I hit the dirt pile.

We had a massive mound of red Georgia clay that was left over from some digging project. I drove that go-kart up on that mini mountain full of speed to see if I could fly off it. I did, almost, the first couple of times, and then the wheels got stuck as I wore down the peak.

I was on the top, the wheels digging deeper in the dirt of the now-plateau. The wheels finally got their grip. The whole rig flipped up over on top of me!

I had the go-kart because I was going to be a race car driver. Because that’s what my daddy told me I could be. 

“You can be anything you want to be.” He stood there in the summer sun, working under the hood of a heavy duty truck, smell of diesel and dirt and dust from absorbent for oil, the same stuff we used in school to soak up throw up. Sounds of the air compressor kicking on loud and roaring, a baby bird trying to get some sleep up in the sunny corner, across from the tractor-trailer attached to the side and full of fun-filled shelves to climb around in.

“You can be a race car driver, an airplane pilot, hell a truck mechanic.
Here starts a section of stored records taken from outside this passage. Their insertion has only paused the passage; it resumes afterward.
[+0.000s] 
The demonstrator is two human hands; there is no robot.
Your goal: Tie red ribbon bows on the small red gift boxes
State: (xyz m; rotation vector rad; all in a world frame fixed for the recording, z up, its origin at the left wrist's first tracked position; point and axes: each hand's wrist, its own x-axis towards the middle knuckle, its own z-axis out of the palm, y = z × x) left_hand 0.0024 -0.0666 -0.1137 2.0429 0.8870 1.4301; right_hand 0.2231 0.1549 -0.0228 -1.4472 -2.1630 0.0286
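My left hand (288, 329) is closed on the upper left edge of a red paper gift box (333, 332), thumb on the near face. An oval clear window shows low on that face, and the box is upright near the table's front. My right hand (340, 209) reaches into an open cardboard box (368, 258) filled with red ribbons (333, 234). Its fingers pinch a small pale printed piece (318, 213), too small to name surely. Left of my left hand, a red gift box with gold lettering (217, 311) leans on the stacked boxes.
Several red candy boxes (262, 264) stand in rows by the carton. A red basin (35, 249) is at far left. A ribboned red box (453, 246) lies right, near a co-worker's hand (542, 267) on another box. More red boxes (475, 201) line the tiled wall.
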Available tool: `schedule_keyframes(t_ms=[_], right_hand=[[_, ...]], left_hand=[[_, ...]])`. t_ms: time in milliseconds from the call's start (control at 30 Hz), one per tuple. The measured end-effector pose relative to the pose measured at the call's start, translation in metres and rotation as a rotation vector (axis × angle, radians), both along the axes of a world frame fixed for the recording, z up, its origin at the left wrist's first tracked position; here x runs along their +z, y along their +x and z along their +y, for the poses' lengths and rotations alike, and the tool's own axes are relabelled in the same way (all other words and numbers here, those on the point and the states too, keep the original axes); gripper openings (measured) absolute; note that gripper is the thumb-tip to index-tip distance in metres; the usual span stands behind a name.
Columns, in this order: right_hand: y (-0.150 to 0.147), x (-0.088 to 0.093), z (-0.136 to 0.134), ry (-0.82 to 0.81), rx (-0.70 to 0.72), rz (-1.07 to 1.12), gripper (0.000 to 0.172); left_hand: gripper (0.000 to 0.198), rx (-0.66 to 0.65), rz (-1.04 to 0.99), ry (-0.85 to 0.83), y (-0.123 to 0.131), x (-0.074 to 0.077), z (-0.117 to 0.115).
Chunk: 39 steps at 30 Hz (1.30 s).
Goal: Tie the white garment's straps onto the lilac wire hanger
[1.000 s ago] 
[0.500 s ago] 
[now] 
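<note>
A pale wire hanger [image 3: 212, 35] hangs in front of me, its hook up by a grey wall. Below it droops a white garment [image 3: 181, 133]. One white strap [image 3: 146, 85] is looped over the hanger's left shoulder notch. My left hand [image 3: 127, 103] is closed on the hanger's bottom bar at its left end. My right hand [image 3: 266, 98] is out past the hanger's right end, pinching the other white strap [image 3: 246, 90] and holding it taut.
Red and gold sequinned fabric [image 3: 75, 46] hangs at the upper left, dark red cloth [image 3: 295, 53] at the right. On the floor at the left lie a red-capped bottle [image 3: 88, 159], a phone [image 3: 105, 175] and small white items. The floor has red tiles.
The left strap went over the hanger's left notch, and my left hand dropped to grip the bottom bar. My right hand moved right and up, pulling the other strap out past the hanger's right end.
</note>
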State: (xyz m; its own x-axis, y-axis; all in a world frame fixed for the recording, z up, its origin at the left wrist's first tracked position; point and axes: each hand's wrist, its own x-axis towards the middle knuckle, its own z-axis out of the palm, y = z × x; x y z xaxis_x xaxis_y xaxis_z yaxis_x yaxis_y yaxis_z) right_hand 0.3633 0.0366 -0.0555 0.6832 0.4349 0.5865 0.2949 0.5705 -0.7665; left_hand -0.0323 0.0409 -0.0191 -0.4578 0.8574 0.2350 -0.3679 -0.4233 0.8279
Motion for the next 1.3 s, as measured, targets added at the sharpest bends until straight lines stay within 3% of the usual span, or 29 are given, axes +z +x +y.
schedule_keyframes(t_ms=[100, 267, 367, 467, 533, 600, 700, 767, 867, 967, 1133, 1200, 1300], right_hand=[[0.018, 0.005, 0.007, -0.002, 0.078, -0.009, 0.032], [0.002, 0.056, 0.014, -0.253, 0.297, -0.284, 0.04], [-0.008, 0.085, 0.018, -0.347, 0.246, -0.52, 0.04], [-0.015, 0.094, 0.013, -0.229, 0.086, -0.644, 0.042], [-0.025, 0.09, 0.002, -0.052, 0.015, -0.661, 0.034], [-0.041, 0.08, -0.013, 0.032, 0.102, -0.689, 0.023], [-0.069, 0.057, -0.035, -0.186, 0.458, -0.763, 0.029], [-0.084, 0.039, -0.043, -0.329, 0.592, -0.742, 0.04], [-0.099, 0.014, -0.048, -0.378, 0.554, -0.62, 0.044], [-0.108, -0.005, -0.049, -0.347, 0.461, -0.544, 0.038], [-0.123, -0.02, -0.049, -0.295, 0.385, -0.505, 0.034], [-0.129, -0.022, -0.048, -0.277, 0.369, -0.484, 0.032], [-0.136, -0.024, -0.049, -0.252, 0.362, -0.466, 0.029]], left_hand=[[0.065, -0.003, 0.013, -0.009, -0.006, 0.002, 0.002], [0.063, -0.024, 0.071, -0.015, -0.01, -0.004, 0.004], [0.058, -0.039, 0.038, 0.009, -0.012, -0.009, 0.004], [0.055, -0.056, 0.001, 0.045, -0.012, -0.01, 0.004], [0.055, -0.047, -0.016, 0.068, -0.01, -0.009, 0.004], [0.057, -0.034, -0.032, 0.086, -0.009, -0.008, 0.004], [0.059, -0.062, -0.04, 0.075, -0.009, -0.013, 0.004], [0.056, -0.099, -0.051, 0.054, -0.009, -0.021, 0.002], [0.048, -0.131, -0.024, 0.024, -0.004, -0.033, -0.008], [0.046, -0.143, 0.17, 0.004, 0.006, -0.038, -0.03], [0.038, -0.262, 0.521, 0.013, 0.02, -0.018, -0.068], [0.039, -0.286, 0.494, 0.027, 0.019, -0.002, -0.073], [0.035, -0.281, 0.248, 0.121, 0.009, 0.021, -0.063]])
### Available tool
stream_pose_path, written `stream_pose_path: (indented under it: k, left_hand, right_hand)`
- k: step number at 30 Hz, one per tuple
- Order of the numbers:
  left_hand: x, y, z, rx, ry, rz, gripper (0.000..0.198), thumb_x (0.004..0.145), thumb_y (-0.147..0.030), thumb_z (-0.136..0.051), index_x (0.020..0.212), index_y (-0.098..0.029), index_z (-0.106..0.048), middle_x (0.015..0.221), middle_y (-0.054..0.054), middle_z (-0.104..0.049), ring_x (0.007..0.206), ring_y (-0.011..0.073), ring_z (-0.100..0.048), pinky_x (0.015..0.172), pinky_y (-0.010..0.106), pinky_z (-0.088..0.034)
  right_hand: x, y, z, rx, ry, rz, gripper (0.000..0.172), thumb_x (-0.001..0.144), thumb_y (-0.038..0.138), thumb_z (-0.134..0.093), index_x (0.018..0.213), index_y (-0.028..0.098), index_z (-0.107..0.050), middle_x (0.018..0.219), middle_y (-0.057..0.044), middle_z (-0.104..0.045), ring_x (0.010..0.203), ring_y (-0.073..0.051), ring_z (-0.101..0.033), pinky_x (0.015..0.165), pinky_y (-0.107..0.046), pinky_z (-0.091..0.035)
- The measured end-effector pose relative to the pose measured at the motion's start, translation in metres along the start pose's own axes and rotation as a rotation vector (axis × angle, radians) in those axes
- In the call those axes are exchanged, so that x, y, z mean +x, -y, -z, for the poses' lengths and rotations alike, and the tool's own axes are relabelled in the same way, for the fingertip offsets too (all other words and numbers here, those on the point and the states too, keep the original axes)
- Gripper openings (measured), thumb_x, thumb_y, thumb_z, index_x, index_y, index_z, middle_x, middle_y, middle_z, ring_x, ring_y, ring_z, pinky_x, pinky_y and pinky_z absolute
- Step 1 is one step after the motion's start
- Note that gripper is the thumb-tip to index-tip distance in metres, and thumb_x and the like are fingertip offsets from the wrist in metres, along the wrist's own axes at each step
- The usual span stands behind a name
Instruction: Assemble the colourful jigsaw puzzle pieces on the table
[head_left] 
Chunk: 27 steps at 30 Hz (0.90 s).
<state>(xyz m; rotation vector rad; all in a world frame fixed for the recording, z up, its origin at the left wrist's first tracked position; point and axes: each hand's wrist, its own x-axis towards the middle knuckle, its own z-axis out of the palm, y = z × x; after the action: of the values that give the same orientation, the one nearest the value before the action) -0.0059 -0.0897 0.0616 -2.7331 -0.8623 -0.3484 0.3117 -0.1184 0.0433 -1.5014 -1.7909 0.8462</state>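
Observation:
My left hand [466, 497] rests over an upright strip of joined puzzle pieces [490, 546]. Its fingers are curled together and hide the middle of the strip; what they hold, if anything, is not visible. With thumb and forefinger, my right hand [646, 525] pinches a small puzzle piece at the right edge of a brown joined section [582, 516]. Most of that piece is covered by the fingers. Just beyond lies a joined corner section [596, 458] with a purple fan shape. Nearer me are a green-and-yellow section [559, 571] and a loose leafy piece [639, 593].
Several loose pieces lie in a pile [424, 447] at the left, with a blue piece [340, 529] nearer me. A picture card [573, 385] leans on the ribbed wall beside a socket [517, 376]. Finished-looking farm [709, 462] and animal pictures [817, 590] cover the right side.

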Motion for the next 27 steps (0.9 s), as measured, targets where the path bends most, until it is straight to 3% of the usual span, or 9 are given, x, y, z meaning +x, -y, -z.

You can do anything you set your mind to.”

By then I was grabbing the air hose and spraying highly powered air onto my skin to see it dimple. I’d make my way by the vice grip, metal black. Over and into the tractor trailer attached to the side of the shop. A long, dark trailer full of metal shelves stuffed with cardboard boxes. Inside these boxes were all kinds of goodies. Lots of parts and tools and bolts.

One box was halfway full of seashells of all sizes. I sorted through for the biggest conches and did the bit about trying to hear the sea. But I didn’t know what the sea was supposed to sound like to see if it worked for me.

The birds up there in the nest were robins because the egg shells that dropped down from the high corner home were brill baby blue. The same haint blue used to protect porch ceilings by tricking evil spirits into thinking the house is a sky and to keep on flying.

The nest was way up in the corner, sticking to a short ledge on the rusty red metal framing.

One day a bird fell out of the nest. I wanted to climb right up there and put it back in the nest.

“No, don’t climb up there and mess with them birds. If you do, their mom won’t come back to the nest.”